Oysa herşey o kadar açık ki!…
Timetürk muhabiri Mustafa Öztürk, Lübnan’daki Hizbullah örgütünün ilk genel sekreteri Subhi et-Tufeylî ile bir mülakat yapmış.[1]http://www.timeturk.com/tr/2012/04/18/seyh-subhi-et-tufeyli-iran-dis-siyaseti-islam-siyasetini-yansitmiyor.html et-Tufeyli, gerek İran’ın gerekse Hizbullah’ın şimdiki yönetiminin politikaları hakkında son derece önemli açıklamalarda bulunmuş. Aşağıdaki satırlar o mülakattan seçtiğim kesitlerden oluşuyor:
“(…) Suriye Rejiminin yönetimi kendi isteğiyle bırakacağını düşünmüyoruz. Şüphesiz tüm gücüyle yönetimde kalmanın mücadelesini verecektir.
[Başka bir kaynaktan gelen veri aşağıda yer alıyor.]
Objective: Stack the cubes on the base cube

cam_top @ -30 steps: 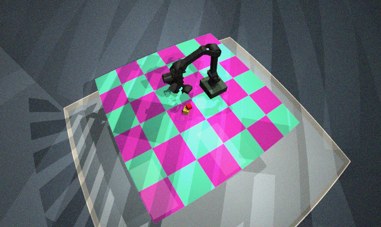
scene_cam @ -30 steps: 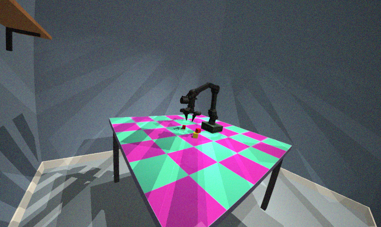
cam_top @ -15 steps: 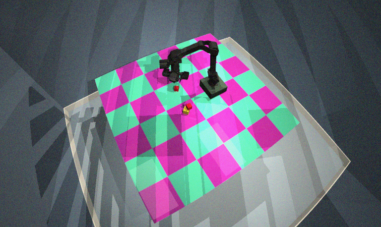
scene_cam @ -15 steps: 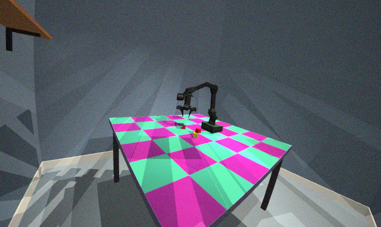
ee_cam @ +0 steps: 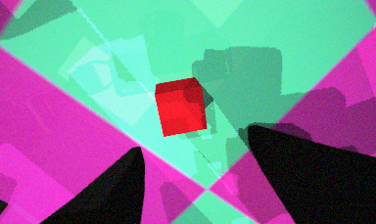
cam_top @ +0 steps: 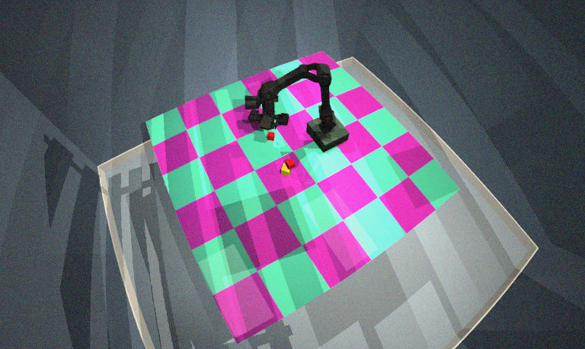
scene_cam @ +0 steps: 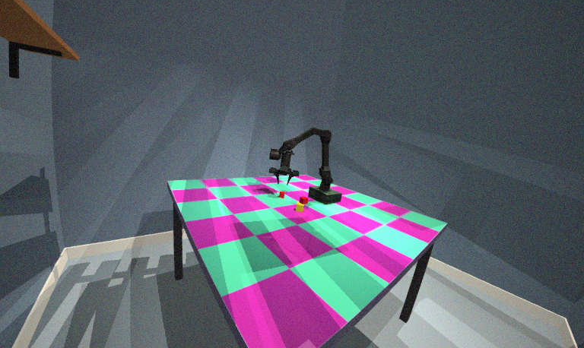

Suriye rejimi, Alevi mezhebine mensup kitlelere; ben sizi korumak için varım, sizde beni koruyun ki sizi korumayı sürdürebileyim demektedir. Gerçekte koruduğu tek şey sistemleştirdiği güç dağılımıdır. Herhangi bir mezhebi önemsememektedir.
“(…) İran yönetimi ve bölgedeki Hizbullah gibi, Emel hareketi gibi siyasi müttefikleri, Suriye halk devrimi sürecinde Şam yönetiminin yanında duran bir siyasi tavır sergiliyor. Çünkü Suriye yönetimi Sünni bir yönetim değildir. Dolayısıyla tabir yerindeyse mezhepsel bakış açısıyla dost addedilen bir yönetimdir. Ne yazık ki olayı Şii-Sünni çatışması dâhilinde değerlendirmek durumundayız. Her akıllı insan, Allah rızasını gözeten, ümmetin maslahatını hedefleyen her aklı selim, bu tutumu insafsız bir tutum olarak değerlendirecektir. Baskıcı totaliter bir rejimi desteklemek akıl karı değildir. Suriye yönetimi ümmetin geride kalmasının başlıca müsebbiplerindendir. Tüm sosyal hastalıkların da birinci derece sorumlusu bu yönetimdir. Tüm dünyada olduğu gibi Lübnan’da da Suriye devrimini destekleyen geniş bir kitle var. Ama son dönemlerde bu konu hakkında basına sadece Hizbullah’ın tutumu yansımaktadır.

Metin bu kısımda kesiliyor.